Multiple personality can be faked, but it is harder to fake than schizophrenia or almost any other mental condition. Why do people think that multiple personality is easy to fake? Because they see it faked by actors in movies.

But the actor in a movie has a script. If the character has twenty personalities, then the writer probably made lists of the characteristics of each of the twenty personalities, so that the script did not inadvertently have any inconsistencies. If each of the twenty personalities has twenty unique characteristics (behavioral quirks, age, what they do and do not remember, etc.), then there are four hundred details about these personalities that have to be kept straight.

And the movie usually doesn’t provide a detailed backstory for each of the twenty personalities, but in real life each personality does have its own story, and a malingerer would have to keep these twenty backstories straight.

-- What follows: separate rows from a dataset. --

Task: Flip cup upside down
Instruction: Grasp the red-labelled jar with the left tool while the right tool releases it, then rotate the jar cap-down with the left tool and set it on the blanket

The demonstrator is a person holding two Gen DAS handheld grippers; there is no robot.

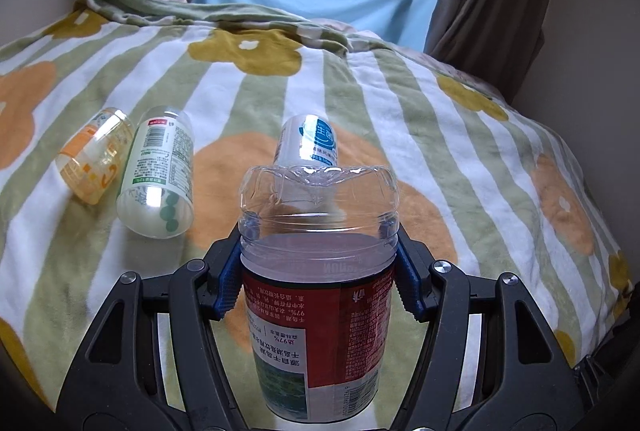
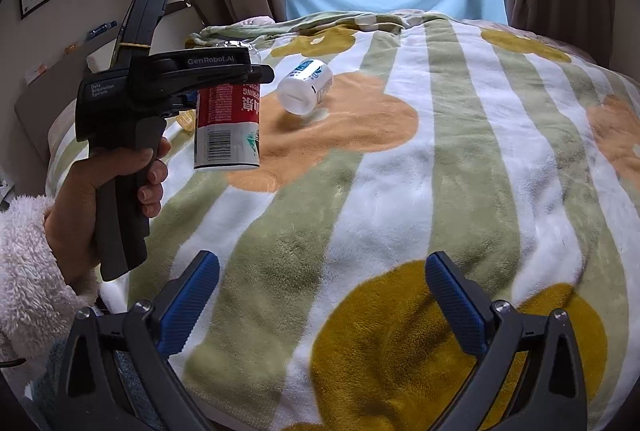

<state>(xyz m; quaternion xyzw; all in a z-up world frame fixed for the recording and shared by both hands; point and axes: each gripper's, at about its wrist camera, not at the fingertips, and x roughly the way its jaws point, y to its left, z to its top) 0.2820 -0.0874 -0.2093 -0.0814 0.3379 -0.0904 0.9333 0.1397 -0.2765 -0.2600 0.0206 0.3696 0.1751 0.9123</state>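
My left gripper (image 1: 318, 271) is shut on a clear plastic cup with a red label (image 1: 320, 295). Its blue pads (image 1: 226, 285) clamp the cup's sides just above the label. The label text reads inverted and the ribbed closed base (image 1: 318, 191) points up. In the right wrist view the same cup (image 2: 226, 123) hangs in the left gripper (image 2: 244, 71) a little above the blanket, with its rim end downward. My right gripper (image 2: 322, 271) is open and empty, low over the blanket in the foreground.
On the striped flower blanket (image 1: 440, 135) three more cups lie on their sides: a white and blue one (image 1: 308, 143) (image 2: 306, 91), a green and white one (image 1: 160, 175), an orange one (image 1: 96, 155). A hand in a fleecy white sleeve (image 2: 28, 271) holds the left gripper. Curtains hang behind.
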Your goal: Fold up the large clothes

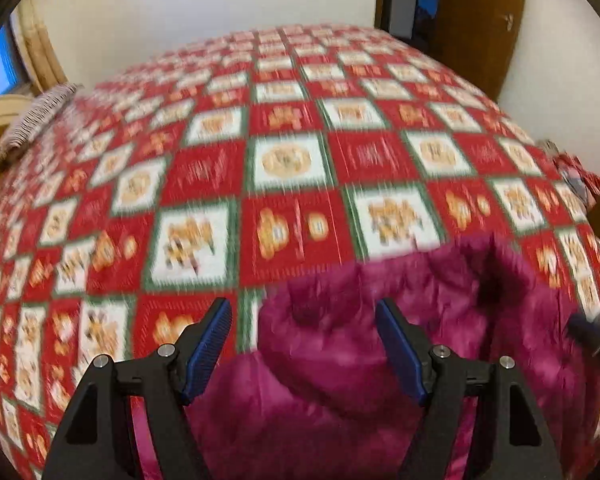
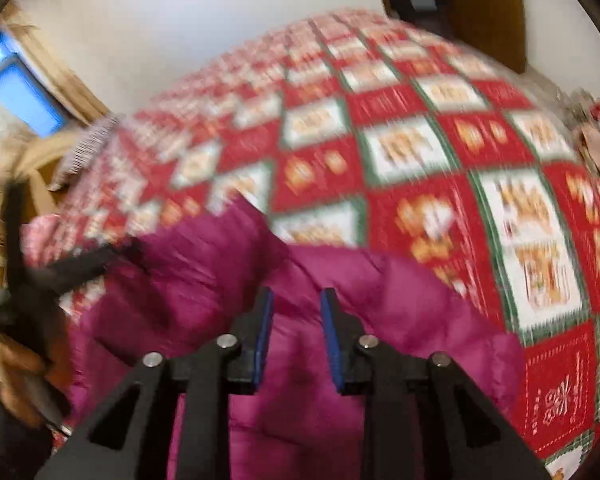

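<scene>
A magenta puffy jacket [image 1: 360,360] lies bunched on a bed with a red, white and green patchwork cover [image 1: 292,160]. My left gripper [image 1: 304,312] is open wide above the jacket's left part, nothing between its blue pads. In the right wrist view the jacket [image 2: 308,360] fills the lower middle. My right gripper [image 2: 296,300] hovers over it with its pads partly apart and nothing clearly pinched. The left gripper [image 2: 80,264] shows blurred at the left edge there, and the right gripper body [image 1: 592,336] at the right edge of the left view. Both views are motion-blurred.
A striped pillow [image 1: 36,120] lies at the bed's far left by a wooden headboard and a window [image 2: 20,92]. A brown door [image 1: 476,20] stands behind the bed. Small items [image 2: 596,140] lie at the bed's right edge.
</scene>
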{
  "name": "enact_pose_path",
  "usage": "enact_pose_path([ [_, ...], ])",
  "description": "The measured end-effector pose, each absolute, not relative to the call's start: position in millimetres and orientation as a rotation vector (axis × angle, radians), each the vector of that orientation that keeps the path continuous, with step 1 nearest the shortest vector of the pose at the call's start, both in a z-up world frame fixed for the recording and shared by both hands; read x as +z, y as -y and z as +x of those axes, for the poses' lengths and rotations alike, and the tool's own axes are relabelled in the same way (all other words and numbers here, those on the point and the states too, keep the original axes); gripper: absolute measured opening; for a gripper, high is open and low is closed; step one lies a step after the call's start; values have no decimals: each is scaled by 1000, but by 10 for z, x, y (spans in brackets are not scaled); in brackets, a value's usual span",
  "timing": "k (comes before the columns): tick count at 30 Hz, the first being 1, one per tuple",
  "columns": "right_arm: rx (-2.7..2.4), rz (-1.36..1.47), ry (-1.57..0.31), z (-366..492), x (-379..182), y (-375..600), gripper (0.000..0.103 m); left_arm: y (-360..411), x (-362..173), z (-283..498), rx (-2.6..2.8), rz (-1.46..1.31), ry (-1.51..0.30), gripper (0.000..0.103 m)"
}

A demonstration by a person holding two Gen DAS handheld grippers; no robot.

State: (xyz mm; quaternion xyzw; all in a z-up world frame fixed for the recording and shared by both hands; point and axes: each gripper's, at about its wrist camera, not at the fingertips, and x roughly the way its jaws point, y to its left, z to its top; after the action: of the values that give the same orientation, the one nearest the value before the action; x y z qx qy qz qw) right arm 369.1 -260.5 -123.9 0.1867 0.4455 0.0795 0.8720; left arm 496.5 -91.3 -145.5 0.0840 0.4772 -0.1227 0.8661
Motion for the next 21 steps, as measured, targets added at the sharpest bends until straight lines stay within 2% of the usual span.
enact_pose_path([
  [1,192,371,-897,3698,-1132,2515,44,908,-1498,4908,-261,207,-1009,71],
  [3,238,314,-862,3742,-1005,2290,44,885,-1537,4737,-276,279,-1001,47],
  [6,276,210,-837,3817,-965,1927,44,750,-1573,4538,-282,293,-1007,38],
  [10,242,69,-890,3906,-1206,1695,42,597,-1693,4393,-267,280,-1022,38],
  [11,212,42,-920,3889,-1314,1719,38,555,-1736,4365,-259,276,-1023,38],
  [12,189,25,-954,3854,-1423,1785,27,515,-1776,4348,-254,267,-1022,38],
  [14,151,19,-1006,3772,-1637,1991,24,461,-1827,4347,-248,241,-1005,38],
  [15,133,62,-1034,3724,-1796,2167,18,426,-1848,4355,-240,216,-994,40],
  [18,177,247,-989,3564,-1851,2480,15,360,-1922,4392,-217,144,-951,40],
  [21,174,245,-1006,3511,-1786,2470,16,389,-1989,4345,-196,173,-872,47],
])
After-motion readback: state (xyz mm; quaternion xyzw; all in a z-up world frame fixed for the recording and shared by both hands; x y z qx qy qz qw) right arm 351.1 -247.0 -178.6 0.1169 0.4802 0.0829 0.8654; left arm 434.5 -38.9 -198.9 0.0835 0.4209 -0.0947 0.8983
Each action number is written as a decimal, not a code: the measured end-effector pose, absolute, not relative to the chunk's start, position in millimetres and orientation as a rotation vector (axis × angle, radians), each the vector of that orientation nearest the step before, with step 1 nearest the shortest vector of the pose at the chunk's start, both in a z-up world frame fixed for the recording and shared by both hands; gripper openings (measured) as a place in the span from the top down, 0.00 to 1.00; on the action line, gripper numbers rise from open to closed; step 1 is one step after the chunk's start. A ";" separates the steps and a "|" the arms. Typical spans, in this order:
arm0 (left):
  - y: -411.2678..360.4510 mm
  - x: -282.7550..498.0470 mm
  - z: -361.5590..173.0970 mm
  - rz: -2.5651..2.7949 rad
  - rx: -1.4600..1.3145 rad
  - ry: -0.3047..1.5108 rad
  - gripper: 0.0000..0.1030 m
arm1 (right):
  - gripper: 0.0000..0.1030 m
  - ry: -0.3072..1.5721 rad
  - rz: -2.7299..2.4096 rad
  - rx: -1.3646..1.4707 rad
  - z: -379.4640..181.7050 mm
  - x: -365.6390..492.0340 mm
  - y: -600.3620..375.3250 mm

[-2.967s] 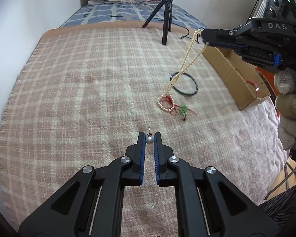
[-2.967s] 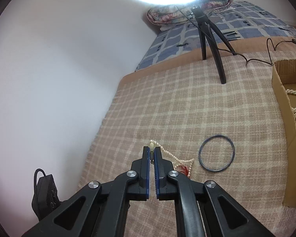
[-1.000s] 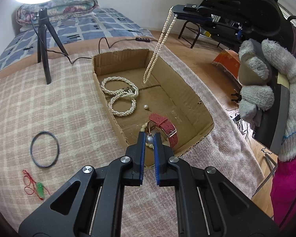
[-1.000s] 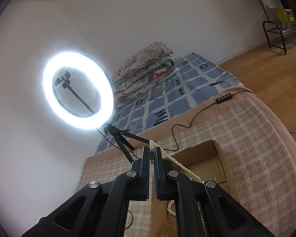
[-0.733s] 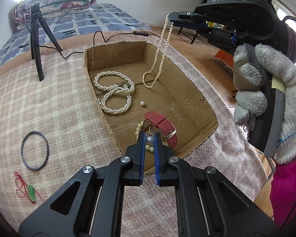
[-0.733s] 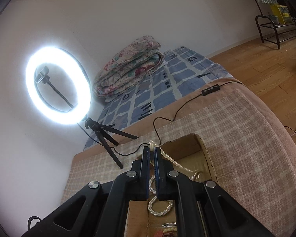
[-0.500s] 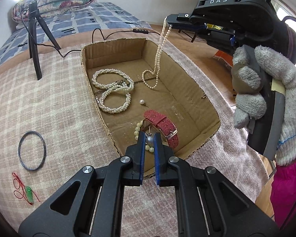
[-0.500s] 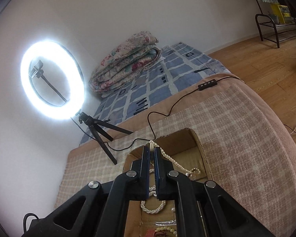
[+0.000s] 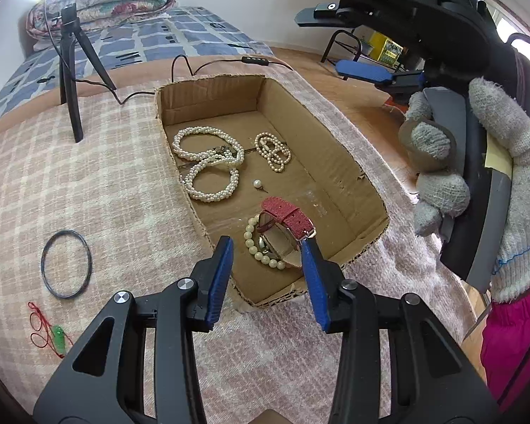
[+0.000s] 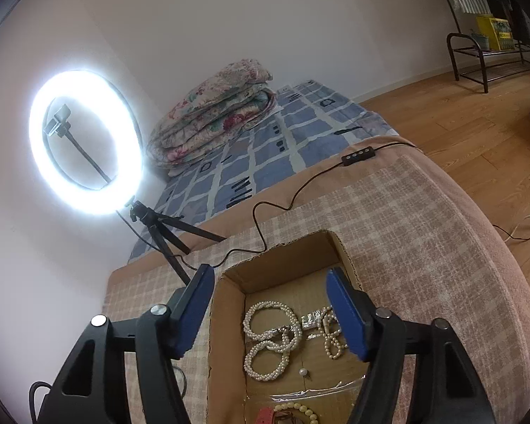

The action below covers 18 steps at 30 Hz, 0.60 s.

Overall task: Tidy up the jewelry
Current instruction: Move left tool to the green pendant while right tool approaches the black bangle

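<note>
An open cardboard box [image 9: 335, 148] on the checked blanket holds a thick pearl necklace [image 9: 208, 166], a thin pearl strand [image 9: 274, 150], a loose pearl [image 9: 257, 183], a red watch [image 9: 288, 217] and a bead bracelet [image 9: 261, 256]. My left gripper [image 9: 266, 251] hovers over the box's near end, jaws opening with nothing between them; a small grey bead [image 9: 262, 243] lies below by the watch. My right gripper [image 9: 319, 44], held in a gloved hand [image 9: 438, 173], hangs above the far end, jaws opening and empty. In its own view the right gripper [image 10: 269, 274] frames the thin strand [image 10: 330, 335].
A black bangle [image 9: 66, 264] and a red string with a green charm [image 9: 47, 328] lie on the blanket [image 9: 88, 183] left of the box. A ring light [image 10: 84, 141] on a tripod [image 9: 70, 70] stands behind, its cable [image 9: 194, 67] trailing by the box's far wall.
Both grippers went from shut to open. The thin pearl strand dropped from the right jaws into the box, and the grey pearl piece left the left jaws.
</note>
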State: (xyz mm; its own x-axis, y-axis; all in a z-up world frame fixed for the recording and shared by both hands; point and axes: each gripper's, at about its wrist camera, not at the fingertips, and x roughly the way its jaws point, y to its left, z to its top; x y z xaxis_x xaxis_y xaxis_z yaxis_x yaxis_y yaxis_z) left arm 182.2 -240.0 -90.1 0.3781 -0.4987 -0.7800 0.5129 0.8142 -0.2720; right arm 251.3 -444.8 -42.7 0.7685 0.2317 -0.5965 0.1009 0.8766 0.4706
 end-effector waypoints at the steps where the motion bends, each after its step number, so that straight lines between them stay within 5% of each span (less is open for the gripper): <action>1: -237.8 181.2 -88.7 -0.645 0.017 0.990 0.61 | 0.22 0.699 0.059 0.501 -39.9 250.1 -444.0; 9: -216.6 172.5 -75.0 -0.630 0.025 0.962 0.61 | 0.10 0.676 -0.032 0.391 -15.9 238.6 -431.2; 18: -175.3 168.3 -65.0 -0.582 0.016 0.957 0.61 | 0.09 0.665 -0.062 0.286 6.8 221.6 -410.8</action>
State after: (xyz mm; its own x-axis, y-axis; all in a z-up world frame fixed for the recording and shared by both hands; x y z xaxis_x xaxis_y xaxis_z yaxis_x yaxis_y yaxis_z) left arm 168.3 -175.3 -65.0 0.4351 -0.4609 -0.7735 0.4750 0.8473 -0.2377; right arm 221.6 -410.8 6.8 0.7867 0.0342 -0.6164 0.1476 0.9591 0.2415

And each of the twenty personalities has a consistent relationship with each of the other nineteen personalities. Some are friends. Some are enemies. Some can read each others minds. Some can’t. Some never heard of each other. Etc. These relationships must be maintained with perfect consistency.

Now, compare the above with schizophrenia. The symptoms are relatively nonspecific. If you hear a voice, does what it says make sense, and is it consistent with what your voice said two weeks ago? It doesn’t matter. Inconsistency might even be seen as being more genuine. In short, the diagnosis of schizophrenia does not require any specific symptom or much consistency. All a malingerer has to do, essentially, is not make sense, sincerely. (I am not ridiculing schizophrenia. It is very serious. All I am saying is that it does not have to demonstrate the specificity, complexity, and consistency of multiple personality.)

Is it possible to fake multiple personality? Yes. Is it easy to fake? No. And it is much harder to fake than schizophrenia and most other conditions.